Hessel spoke of a workshop in D’Kar 20 years ago where the issue of orthography was discussed. Naro speakers were present as academics agreed in favour of keeping the current complex writing system. The Naro speakers’ view, though, was simple: “Away with the sticks!”
I asked if he thought the 26-letter alphabet could be used for !Xoon. He replied he did not think this a “fruitful avenue”. “It is not impossible, but squeezing all those phonemes into a system of 26 letters will be quite an endeavour.” A glance at Traill’s dictionary confirms this: !Xoon has 136 different sounds.

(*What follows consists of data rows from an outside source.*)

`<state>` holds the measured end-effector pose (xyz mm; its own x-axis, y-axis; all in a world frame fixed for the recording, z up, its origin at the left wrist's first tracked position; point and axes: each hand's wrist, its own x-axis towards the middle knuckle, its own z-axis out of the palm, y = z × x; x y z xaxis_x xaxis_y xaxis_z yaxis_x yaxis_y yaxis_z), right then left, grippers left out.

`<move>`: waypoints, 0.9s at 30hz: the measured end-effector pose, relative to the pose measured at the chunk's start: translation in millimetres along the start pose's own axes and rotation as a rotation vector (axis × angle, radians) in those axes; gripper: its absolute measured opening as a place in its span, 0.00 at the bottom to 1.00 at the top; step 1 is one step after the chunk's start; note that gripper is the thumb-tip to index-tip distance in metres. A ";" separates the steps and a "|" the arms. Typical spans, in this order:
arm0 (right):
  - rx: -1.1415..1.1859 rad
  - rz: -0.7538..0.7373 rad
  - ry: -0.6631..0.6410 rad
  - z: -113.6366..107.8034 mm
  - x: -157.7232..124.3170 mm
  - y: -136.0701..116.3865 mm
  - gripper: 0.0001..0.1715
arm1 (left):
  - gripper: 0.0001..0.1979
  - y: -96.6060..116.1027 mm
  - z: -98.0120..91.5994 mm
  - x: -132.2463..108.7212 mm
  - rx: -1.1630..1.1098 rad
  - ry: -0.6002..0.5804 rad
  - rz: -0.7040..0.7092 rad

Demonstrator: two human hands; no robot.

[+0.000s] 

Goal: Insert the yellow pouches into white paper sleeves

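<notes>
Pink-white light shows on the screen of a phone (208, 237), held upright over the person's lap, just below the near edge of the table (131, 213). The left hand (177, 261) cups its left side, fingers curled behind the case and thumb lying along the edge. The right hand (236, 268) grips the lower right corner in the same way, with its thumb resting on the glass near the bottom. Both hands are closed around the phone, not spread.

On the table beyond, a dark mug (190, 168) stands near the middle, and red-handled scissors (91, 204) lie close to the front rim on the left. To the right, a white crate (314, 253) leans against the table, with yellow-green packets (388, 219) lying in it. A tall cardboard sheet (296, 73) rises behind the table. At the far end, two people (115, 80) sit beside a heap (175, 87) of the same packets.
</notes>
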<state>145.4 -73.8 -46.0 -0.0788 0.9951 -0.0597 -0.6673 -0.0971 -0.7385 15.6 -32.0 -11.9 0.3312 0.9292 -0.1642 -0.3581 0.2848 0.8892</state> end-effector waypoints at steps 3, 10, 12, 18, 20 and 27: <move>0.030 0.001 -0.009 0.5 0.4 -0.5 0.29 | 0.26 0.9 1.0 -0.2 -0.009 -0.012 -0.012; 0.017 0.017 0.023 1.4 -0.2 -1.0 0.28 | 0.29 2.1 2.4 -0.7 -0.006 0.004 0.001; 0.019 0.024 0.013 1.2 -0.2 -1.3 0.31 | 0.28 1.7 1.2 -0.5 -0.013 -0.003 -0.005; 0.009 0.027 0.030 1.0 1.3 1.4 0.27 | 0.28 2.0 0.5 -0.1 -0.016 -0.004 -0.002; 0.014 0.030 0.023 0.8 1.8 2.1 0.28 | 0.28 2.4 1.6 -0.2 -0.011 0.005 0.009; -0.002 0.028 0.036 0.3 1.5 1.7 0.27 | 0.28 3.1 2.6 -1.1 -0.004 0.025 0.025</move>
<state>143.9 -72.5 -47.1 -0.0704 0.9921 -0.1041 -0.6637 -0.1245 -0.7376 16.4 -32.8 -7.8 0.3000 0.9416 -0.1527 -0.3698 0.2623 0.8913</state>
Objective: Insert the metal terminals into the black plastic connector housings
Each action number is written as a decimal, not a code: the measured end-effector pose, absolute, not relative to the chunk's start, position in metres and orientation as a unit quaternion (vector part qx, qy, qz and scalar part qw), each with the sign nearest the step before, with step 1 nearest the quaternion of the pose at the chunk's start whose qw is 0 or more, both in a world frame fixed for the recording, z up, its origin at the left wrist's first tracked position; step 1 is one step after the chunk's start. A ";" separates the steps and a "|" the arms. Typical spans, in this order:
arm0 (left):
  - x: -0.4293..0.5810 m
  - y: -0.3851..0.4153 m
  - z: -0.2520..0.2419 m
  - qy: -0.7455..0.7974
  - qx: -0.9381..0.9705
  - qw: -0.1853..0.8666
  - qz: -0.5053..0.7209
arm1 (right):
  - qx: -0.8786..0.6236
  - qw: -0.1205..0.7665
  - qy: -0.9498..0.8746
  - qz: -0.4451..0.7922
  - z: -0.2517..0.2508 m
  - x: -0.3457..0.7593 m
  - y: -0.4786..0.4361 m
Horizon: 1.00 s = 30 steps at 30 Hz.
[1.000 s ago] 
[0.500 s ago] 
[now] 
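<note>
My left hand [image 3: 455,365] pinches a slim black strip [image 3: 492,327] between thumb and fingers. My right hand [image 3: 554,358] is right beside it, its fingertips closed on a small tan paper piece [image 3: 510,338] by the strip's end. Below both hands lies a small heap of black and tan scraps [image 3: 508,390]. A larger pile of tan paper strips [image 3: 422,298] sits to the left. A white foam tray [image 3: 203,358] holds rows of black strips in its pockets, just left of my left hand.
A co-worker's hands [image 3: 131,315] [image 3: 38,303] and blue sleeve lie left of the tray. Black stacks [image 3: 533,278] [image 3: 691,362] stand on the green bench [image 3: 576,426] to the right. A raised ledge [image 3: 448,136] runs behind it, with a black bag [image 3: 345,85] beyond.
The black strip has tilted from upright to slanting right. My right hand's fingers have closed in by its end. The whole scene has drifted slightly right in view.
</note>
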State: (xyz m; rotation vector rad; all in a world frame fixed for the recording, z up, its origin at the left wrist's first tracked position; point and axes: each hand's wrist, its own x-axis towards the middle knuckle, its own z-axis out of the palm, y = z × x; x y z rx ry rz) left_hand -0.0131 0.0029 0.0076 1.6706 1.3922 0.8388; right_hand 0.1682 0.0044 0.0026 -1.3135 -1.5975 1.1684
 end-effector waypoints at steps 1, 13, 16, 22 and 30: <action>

Chebanne said a practical orthography or writing system for !Xoon remains an issue, a point acknowledged by Traill, who saw the need for a simpler, more accessible system than his. The !Xoon do not believe they have a usable orthography for their language, Chebanne said, adding community initiatives are required to demonstrate whether their writing system should use the International Phonetic Orthography or the Naro-type system, the latter being closer to the South African Nguni orthography.
He puts the number of people who identify as !Xoon at about 2 000, of whom 800 are fluent speakers. But even with the numbers this low, there is no initiative under way to develop a user-friendly orthography. This is necessary, said Chebanne, if !Xoon is to benefit from the new government policy on mother tongue education.